The Americas have confirmed 7,132 measles cases and 13 deaths as of mid-June 2025, a 29-fold increase from the same period in 2024. Canada, Mexico, and the U.S. account for most cases, primarily affecting children under 5 and adolescents aged 10 to 19 years. 56% of cases were unvaccinated, and 35% had unknown vaccination status. Globally, WHO reported 88,853 confirmed measles cases in 168 member states as of June 6, 2025.

Geographic distribution of confirmed measles cases by subnational level in the Americas Region, 2025.
Geographic distribution of confirmed measles cases by subnational level in the Americas Region, 2025.

Mexico has reported 2,597 confirmed measles cases, including nine deaths, as of late June 2025, marking its worst outbreak in decades. It began in March, traced to an unvaccinated Mennonite boy who visited relatives in Seminole, Texas. Cases spread through Chihuahua’s Mennonite community via schools, churches, and workplaces.

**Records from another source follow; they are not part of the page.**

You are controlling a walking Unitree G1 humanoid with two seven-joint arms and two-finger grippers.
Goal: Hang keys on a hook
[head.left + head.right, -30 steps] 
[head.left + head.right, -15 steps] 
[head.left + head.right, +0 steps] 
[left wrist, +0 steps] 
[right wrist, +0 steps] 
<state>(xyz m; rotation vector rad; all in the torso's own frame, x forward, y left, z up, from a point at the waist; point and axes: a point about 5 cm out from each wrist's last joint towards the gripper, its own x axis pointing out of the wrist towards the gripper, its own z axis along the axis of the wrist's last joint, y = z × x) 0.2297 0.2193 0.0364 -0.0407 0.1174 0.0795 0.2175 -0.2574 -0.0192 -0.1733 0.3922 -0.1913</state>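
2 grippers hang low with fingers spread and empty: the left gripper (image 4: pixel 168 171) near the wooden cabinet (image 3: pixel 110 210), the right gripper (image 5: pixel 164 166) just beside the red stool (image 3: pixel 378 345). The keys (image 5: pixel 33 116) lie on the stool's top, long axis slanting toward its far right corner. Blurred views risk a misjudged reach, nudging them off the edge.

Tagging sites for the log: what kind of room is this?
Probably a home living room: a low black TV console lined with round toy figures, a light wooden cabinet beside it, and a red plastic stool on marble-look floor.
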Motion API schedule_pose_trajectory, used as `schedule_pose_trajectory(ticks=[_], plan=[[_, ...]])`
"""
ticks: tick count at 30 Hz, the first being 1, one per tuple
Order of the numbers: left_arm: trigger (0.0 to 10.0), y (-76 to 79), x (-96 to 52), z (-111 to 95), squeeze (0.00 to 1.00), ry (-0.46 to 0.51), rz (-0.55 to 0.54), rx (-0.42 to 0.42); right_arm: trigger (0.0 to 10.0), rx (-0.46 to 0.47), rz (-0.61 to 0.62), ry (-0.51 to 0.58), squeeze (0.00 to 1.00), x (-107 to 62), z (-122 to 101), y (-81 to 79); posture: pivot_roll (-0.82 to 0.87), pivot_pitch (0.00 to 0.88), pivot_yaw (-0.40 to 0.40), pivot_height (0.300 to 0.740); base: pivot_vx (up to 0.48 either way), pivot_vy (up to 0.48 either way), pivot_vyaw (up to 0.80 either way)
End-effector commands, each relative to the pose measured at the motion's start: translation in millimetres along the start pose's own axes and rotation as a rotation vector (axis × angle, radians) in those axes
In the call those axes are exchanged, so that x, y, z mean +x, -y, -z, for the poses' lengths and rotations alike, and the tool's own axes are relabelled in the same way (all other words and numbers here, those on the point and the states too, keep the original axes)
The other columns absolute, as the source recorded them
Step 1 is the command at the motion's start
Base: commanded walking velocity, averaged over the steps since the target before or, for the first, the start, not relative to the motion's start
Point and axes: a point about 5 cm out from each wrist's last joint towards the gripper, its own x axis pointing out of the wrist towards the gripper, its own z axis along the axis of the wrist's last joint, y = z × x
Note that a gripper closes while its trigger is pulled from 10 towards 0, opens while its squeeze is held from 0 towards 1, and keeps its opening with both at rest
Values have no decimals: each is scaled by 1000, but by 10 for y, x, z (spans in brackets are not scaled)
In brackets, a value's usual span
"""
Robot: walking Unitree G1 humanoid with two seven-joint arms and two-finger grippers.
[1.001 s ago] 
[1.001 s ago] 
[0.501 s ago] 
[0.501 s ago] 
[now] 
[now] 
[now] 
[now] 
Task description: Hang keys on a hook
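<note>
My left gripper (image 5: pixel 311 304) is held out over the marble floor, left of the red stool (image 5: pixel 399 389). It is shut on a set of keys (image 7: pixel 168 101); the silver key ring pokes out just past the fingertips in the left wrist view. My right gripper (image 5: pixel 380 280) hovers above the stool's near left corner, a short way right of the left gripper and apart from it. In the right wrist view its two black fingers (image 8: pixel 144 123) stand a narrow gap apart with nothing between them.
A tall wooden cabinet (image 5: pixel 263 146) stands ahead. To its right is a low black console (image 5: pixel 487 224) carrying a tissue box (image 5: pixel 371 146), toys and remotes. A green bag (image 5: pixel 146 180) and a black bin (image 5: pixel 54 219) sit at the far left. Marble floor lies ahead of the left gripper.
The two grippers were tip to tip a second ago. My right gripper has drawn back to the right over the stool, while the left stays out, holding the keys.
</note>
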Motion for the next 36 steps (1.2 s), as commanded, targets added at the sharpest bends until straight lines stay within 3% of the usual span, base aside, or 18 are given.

The Mennonite community in Chihuahua has historically low vaccination rates due to misinformation and distrust of authorities. Some view vaccination as a matter of “freedom of expression” and prefer “to cure themselves in their own way,” sometimes even intentionally exposing children at “measles parties.”

Canada has reported 3,170 measles cases (confirmed and probable) and one death as of epidemiological week 23, 2025, far exceeding the 177 cases reported in all of 2024. This is the highest annual number of cases since measles elimination in 1998. The reported death was an infant born prematurely with congenital measles from an unvaccinated mother. Most cases (93%) in 2025 were exposed within Canada.

While outbreaks in the U.S., Canada, and Mexico have been concentrated in Mennonite communities with low vaccination rates, PAHO experts have not formally linked them genetically due to limited genetic sequencing. Travel links have been identified, such as cases in Colorado linked to Chihuahua, Mexico, and Canadian outbreaks linked to Michigan, underscoring that viruses do not respect borders.

Political Interference

The resurgence of measles is inflamed by actions taken by Health and Human Services (HHS) Secretary Robert F. Kennedy Jr. and his appointees. These actions are widely perceived as fostering mistrust in vaccines and threatening childhood vaccination programs.

On June 9, 2025, Kennedy dismissed all 17 members of the CDC’s Advisory Committee on Immunization Practices (ACIP), an unprecedented move. He claimed ACIP was “plagued with persistent conflicts of interest” and was a “rubber stamp.” Former CDC director, Dr. Tom Frieden, called these claims “total misrepresentation” and “classic misinformation.”

Two days later, Kennedy appointed eight new ACIP members, many known for vaccine skepticism, misinformation promotion, or opposition to public health practices.

During a recent meeting, chair of the ACIP and one of the authors of the Great Barrington Declaration, Martin Kulldorff, announced new working groups to “evaluate the cumulative effect of the recommended vaccine schedule.” Dr. Sean O’Leary of the American Academy of Pediatrics (AAP) criticized this as an “anti-vaccine trope.”

The committee’s agenda shifted to revisiting “long-settled questions” such as the safety of thimerosal, debunked as having any link to autism. Most U.S. vaccines have been thimerosal-free since 2001.

The withdrawal of a U.S. funding pledge to Gavi, the Vaccine Alliance, further compounds this crisis. The U.S. was a major funder, and this withdrawal of $1.2 billion could lead to over 1 million preventable child deaths within five years by disrupting immunization programs for 75 million children.

Public health experts warn that these “destabilizing decisions, made without clear rationale, may roll back the achievements of US immunization policy, impact people’s access to lifesaving vaccines, and ultimately put US families at risk of dangerous and preventable illnesses.”

The resurgence of vaccine-preventable diseases like measles and whooping cough is directly linked to these actions and the declining trust and vaccine uptake they foster. If current vaccination rates persist, measles may become endemic again in the U.S. within two decades, and a 10% decline in MMR vaccination could lead to 11.1 million measles cases over 25 years.